- _Aim of the exercise_
Repeat the lines from the line with "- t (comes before" to the line with "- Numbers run" in the listing below, keeping both end lines and adding nothing.

------------------------------------------------------------

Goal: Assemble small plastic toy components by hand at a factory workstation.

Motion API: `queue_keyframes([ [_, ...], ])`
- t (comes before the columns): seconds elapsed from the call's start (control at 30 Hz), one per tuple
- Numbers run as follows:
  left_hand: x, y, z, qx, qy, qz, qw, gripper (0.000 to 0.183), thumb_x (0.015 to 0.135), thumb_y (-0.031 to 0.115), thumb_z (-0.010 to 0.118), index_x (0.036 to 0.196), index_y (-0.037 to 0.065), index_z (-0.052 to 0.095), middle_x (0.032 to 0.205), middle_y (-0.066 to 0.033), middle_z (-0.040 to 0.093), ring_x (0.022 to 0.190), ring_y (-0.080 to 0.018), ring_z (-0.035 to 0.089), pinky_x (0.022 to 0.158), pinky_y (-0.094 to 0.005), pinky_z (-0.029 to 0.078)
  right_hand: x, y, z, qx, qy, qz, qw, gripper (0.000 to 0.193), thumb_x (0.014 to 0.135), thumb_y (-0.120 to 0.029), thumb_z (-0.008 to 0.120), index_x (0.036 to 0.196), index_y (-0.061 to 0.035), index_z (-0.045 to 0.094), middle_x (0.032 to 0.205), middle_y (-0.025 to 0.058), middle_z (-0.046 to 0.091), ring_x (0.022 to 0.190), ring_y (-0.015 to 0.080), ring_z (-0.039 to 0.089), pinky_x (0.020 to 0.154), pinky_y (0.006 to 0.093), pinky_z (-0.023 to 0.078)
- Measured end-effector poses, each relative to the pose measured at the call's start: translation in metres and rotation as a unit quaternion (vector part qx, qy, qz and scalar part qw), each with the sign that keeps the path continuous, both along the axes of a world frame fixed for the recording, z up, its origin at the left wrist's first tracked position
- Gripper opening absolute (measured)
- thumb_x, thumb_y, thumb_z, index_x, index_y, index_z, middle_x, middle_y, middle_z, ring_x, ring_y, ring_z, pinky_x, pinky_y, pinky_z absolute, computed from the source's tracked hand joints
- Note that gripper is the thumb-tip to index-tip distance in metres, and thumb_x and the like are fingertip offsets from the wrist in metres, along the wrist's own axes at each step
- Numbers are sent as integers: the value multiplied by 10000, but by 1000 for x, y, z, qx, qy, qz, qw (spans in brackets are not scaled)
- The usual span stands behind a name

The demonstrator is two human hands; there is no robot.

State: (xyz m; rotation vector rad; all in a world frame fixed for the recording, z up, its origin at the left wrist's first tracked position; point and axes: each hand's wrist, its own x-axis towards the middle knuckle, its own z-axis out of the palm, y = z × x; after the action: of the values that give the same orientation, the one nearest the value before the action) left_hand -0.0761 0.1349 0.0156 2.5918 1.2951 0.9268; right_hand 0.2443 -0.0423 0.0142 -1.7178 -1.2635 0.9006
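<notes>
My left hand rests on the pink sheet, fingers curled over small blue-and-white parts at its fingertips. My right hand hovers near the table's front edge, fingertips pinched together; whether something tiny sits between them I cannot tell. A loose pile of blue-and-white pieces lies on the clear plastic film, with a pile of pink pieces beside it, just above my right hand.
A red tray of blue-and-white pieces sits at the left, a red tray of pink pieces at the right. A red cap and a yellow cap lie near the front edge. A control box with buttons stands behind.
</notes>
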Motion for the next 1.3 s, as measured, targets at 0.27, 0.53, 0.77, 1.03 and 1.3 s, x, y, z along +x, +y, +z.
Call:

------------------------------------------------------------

- _Answer_
- t (comes before the columns): seconds elapsed from the call's start (control at 30 Hz), one per tuple
- Numbers run as follows:

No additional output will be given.